No problem, and thanks for bringing my attention to this bug!
You don't need to rerun the earlier commands that were successful. You can directly run and continue from plasx search_de_novo_families...
Hi some of my runs fail with this error
Traceback (most recent call last): File "conda/envs/plasx/bin/plasx", line 8, in
sys.exit(run())
File "conda/envs/plasx/lib/python3.8/site-packages/plasx/plasx_script.py", line 140, in run
args.func(args)
File "conda/envs/plasx/lib/python3.8/site-packages/plasx/plasx_script.py", line 38, in search
annotate_de_novo_families(args.gene_calls,
File "conda/envs/plasx/lib/python3.8/site-packages/plasx/mmseqs.py", line 1948, in annotate_de_novo_families
hits = process_mmseqs_merge_search(mmseqs_source_db, target_db_dir, mmseqs_dir, ident_list,
File "conda/envs/plasx/lib/python3.8/site-packages/plasx/mmseqs.py", line 1757, in process_mmseqs_merge_search
hits = pd.concat([shallow_filter(utils.unpickle(search_results_pattern.format(ident=ident)).assign(cluster_identity=ident),
File "conda/envs/plasx/lib/python3.8/site-packages/plasx/mmseqs.py", line 1757, in
hits = pd.concat([shallow_filter(utils.unpickle(search_results_pattern.format(ident=ident)).assign(cluster_identity=ident),
File "conda/envs/plasx/lib/python3.8/site-packages/plasx/mmseqs.py", line 1820, in shallow_filter
hits['q_length'] = utils.int_loc(hits['qId'].values, q_len)
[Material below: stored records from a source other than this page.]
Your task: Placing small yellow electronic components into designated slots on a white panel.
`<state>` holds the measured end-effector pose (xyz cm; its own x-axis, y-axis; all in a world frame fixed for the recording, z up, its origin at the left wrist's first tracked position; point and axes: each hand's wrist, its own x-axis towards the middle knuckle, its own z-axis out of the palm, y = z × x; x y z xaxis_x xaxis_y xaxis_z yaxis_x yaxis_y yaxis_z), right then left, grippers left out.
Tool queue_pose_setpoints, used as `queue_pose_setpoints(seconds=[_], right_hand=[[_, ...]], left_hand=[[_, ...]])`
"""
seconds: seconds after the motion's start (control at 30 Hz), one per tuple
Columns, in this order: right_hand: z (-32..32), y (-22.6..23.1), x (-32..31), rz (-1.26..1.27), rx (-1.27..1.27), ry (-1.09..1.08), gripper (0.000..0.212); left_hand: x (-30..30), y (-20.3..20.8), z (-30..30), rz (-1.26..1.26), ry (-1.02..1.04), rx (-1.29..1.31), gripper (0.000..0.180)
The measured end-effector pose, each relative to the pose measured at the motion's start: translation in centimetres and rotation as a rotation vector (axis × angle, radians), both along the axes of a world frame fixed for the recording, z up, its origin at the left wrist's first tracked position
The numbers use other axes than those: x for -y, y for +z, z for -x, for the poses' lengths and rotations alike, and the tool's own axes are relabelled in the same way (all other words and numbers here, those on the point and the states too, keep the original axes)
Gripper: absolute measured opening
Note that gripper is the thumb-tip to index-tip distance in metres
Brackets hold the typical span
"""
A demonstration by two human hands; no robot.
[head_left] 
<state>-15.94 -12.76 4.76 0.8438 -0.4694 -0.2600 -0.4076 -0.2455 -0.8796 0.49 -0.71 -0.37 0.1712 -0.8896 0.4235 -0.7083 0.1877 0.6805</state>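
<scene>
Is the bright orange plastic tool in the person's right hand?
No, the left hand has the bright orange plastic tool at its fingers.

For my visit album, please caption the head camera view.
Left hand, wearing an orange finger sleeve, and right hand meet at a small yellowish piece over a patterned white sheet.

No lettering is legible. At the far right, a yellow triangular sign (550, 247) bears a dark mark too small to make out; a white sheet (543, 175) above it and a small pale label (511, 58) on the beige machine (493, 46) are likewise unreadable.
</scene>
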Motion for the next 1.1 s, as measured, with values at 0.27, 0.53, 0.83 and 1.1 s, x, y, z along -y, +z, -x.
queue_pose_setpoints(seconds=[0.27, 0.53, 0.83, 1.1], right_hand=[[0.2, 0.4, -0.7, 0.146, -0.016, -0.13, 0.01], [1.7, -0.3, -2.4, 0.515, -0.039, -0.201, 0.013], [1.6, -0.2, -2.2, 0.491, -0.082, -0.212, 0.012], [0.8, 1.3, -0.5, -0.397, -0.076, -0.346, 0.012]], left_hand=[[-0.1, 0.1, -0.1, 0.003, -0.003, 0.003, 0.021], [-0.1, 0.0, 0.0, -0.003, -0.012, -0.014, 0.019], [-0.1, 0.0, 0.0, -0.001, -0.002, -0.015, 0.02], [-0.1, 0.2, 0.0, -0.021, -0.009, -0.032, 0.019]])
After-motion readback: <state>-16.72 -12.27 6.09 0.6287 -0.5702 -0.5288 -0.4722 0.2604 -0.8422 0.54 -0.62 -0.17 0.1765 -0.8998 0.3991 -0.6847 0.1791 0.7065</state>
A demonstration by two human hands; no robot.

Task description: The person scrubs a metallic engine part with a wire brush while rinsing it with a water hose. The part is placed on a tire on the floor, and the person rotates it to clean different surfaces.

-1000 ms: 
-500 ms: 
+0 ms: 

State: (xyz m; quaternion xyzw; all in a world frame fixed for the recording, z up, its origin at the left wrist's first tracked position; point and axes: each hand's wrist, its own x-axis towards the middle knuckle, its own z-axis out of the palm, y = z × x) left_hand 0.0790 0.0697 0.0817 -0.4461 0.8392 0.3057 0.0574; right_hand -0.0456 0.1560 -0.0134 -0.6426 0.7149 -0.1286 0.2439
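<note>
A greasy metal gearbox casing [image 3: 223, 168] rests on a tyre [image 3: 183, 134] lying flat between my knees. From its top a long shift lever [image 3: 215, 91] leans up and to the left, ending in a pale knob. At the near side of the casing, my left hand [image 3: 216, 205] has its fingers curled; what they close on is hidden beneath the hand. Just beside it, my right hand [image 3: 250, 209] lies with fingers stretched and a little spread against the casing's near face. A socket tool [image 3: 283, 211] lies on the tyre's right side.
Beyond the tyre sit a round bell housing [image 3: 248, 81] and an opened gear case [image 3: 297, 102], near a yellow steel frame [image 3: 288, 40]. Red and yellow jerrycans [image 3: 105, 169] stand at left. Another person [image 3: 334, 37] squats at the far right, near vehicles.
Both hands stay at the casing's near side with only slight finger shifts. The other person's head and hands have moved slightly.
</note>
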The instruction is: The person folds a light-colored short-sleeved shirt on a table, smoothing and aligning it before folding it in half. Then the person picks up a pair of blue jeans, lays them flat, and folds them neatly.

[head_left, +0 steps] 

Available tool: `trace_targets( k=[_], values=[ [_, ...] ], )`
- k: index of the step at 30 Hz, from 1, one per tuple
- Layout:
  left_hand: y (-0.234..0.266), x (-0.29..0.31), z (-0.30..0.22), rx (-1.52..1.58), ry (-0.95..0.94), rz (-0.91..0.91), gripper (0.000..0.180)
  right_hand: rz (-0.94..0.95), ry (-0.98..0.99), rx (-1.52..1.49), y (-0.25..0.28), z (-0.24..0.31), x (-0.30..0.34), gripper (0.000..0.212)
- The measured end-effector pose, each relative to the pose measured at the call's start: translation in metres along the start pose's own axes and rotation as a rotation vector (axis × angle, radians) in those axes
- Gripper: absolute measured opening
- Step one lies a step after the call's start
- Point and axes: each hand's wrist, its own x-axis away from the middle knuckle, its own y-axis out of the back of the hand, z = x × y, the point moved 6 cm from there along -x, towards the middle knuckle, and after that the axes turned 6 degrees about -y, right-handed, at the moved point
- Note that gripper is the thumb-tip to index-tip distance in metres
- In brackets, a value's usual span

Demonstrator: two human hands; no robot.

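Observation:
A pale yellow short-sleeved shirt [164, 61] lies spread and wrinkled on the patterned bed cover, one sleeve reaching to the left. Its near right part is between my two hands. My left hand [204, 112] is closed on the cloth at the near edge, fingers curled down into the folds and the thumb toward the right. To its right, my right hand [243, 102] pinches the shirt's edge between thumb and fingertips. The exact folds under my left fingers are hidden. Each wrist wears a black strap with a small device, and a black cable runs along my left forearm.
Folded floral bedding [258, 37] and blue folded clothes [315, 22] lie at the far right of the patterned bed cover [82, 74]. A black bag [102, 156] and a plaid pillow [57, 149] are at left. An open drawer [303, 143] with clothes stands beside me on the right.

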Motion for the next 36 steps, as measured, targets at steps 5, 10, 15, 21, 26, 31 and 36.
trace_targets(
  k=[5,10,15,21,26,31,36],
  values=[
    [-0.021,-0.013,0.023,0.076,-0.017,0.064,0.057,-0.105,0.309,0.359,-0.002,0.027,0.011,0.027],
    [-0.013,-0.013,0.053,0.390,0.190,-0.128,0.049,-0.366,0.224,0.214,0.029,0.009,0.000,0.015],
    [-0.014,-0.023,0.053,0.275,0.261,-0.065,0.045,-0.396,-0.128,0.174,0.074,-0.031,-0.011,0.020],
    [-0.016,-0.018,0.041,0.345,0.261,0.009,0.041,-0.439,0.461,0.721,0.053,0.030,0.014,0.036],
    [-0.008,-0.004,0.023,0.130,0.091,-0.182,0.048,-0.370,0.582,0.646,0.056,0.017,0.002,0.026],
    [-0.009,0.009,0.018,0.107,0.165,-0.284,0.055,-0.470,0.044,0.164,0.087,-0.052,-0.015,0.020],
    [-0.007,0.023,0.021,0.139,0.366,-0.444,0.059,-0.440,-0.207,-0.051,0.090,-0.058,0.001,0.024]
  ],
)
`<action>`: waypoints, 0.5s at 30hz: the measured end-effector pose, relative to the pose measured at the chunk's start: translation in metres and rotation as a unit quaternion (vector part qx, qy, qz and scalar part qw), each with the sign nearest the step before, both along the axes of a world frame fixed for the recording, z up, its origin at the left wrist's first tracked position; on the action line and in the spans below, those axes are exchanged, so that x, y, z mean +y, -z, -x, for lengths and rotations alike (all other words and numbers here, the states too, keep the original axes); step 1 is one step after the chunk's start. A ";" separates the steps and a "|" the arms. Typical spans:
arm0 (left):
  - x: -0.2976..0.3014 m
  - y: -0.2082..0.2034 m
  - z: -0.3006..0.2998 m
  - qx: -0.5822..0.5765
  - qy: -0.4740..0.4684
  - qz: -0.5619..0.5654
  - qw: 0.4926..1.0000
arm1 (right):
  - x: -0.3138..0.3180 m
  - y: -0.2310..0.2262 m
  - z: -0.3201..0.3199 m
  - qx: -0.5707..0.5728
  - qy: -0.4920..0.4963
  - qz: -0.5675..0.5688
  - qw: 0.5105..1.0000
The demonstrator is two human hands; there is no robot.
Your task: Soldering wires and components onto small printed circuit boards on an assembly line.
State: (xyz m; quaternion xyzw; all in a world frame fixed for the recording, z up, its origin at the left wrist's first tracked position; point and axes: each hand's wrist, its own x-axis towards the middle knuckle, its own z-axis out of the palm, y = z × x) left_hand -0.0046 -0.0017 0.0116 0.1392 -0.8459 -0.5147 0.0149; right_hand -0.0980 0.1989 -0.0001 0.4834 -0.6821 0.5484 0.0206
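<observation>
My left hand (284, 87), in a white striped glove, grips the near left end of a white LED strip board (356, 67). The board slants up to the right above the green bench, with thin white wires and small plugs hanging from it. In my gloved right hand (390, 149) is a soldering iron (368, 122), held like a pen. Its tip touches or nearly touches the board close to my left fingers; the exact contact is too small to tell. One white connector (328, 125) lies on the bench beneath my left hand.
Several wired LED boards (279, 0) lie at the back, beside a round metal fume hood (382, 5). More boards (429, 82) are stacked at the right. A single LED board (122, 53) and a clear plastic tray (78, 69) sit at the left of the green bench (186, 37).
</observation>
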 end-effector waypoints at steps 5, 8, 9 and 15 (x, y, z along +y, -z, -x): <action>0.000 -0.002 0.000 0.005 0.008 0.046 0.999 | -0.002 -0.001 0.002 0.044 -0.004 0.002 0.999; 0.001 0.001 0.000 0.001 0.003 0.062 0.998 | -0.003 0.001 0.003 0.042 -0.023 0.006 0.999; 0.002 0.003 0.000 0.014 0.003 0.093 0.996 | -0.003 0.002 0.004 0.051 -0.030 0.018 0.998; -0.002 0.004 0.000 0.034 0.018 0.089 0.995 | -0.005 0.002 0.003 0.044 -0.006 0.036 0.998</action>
File "conda/envs/plasx/lib/python3.8/site-packages/plasx/pd_utils.py", line 48, in int_loc
assert np.all(isin_int(query, domain.index)) # Check that all of query is in the domain
File "conda/envs/plasx/lib/python3.8/site-packages/plasx/pd_utils.py", line 63, in isin_int
max_val = np.max(series)
File "<__array_function__ internals>", line 5, in amax
File "conda/envs/plasx/lib/python3.8/site-packages/numpy/core/fromnumeric.py", line 2705, in amax
return _wrapreduction(a, np.maximum, 'max', axis, None, out,
File "conda/envs/plasx/lib/python3.8/site-packages/numpy/core/fromnumeric.py", line 87, in _wrapreduction
return ufunc.reduce(obj, axis, dtype, out, **passkwargs)
ValueError: zero-size array to reduction operation maximum which has no identity
Command used plasx search_de_novo_families -g genecall.txt -o denovoltxt --threads 1 --splits 32 --overwrite
Do you know what could be happening?